■ WHAT IS NEEDED ■
Starting at the top of the entries below, print each line exactly until the line with "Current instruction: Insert" has been printed too.

-*-*-

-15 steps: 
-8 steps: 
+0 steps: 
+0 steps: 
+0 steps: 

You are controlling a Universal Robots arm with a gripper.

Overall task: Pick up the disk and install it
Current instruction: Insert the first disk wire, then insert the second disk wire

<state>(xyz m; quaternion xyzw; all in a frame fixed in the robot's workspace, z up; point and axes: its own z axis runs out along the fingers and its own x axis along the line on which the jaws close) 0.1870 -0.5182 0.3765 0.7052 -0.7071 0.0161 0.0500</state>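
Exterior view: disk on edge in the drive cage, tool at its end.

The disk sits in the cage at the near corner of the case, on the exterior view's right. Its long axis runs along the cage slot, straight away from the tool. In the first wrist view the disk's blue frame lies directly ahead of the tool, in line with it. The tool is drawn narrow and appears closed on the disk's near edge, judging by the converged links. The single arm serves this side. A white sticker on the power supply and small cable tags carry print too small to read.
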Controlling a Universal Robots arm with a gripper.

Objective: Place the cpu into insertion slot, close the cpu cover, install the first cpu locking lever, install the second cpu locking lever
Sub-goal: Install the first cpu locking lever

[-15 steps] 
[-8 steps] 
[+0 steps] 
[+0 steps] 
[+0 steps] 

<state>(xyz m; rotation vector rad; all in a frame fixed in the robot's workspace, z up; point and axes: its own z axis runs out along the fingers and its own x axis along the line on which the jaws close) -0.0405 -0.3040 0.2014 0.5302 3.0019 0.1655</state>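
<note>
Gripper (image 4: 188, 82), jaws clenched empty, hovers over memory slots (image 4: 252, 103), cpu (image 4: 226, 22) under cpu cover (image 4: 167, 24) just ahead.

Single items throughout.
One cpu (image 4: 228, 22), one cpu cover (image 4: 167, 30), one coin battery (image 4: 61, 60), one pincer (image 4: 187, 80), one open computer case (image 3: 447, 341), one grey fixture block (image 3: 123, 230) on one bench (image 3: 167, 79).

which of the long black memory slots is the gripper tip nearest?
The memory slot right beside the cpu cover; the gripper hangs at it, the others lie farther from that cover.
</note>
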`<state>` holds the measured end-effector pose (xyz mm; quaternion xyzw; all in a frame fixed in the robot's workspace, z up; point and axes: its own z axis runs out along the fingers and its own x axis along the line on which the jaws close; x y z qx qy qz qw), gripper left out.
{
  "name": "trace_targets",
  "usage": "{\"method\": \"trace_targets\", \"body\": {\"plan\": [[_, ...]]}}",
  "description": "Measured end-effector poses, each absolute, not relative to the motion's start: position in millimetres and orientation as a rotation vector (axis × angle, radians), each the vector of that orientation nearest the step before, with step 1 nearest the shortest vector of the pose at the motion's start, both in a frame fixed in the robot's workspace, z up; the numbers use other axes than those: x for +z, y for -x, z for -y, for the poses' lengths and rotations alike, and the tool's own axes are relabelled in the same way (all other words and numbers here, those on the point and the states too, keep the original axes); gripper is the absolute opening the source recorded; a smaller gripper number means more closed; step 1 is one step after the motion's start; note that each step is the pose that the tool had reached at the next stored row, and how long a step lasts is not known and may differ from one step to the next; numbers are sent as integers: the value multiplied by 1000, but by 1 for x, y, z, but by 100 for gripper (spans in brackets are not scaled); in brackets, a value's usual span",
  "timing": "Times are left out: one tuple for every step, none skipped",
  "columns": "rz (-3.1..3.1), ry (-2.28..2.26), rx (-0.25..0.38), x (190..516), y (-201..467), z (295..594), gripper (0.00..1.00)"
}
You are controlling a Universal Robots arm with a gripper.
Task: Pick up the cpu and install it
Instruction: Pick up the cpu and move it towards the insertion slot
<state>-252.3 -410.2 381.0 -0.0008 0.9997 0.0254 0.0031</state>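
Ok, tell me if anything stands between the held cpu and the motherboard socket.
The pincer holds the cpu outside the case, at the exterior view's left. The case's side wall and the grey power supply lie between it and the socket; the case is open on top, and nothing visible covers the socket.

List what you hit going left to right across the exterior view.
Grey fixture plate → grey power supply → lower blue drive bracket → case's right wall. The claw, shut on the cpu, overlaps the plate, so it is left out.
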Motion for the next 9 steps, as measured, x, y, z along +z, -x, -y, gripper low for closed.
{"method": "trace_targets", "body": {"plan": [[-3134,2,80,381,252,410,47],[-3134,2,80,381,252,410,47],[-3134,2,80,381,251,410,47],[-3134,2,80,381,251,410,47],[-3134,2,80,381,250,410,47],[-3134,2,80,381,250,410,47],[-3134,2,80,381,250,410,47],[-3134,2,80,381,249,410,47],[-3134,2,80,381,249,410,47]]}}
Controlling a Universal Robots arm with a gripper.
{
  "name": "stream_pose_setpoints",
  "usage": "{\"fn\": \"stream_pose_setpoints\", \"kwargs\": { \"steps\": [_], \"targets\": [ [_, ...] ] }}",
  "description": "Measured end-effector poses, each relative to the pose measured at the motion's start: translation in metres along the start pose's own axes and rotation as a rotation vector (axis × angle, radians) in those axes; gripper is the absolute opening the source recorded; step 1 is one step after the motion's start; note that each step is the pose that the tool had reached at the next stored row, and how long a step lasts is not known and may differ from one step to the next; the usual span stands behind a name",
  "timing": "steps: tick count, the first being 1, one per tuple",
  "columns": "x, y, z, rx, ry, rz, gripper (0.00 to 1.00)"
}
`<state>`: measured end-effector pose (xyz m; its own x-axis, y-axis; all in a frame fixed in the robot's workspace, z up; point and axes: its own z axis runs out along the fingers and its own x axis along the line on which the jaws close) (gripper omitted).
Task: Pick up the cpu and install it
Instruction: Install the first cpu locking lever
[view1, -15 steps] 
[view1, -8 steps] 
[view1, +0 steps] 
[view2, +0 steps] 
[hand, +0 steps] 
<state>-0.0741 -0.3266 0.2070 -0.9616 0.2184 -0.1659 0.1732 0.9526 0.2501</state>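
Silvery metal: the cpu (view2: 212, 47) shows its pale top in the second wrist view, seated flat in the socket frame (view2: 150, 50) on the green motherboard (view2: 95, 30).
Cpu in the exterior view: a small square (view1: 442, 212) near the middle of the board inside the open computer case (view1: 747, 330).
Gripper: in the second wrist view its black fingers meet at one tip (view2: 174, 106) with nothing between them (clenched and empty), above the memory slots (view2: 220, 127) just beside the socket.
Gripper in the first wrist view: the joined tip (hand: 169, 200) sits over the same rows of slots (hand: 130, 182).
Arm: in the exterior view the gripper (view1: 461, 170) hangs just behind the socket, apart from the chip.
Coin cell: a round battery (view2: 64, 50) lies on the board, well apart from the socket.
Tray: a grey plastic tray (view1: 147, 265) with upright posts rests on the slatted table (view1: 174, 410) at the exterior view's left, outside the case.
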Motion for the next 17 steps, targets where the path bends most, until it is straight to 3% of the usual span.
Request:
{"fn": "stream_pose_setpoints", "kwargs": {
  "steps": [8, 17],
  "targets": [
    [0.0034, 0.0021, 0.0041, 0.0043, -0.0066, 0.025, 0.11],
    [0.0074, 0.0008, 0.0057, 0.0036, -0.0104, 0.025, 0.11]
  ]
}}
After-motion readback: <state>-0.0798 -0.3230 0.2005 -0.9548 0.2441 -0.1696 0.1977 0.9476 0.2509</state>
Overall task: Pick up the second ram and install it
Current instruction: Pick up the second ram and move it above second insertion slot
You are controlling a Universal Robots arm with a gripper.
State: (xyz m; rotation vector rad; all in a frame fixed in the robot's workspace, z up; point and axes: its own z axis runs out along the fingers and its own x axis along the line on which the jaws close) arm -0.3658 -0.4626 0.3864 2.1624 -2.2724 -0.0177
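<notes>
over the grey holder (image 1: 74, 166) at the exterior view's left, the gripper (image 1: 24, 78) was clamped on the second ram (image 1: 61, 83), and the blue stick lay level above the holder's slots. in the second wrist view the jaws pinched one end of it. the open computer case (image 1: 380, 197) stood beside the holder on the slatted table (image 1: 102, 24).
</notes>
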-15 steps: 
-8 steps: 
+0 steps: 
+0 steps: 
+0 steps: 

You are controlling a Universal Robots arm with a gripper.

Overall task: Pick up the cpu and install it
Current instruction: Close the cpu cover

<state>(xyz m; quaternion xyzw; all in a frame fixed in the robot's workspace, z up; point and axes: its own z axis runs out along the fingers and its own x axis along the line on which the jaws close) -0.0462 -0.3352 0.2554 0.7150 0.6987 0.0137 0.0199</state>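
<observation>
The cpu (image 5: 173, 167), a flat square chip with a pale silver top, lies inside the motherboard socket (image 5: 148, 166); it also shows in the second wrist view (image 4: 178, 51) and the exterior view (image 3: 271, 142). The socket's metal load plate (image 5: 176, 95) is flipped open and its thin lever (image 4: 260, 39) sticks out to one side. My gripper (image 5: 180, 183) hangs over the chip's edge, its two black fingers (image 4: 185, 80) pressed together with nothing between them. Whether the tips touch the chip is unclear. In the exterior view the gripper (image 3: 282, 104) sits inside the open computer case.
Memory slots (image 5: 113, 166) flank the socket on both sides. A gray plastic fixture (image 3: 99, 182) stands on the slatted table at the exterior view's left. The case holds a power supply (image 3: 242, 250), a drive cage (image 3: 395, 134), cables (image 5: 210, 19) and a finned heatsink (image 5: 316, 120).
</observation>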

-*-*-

■ ANSWER SECTION ■
-15 steps: 
-8 steps: 
+0 steps: 
+0 steps: 
+0 steps: 

You are controlling a Universal Robots arm with a gripper.

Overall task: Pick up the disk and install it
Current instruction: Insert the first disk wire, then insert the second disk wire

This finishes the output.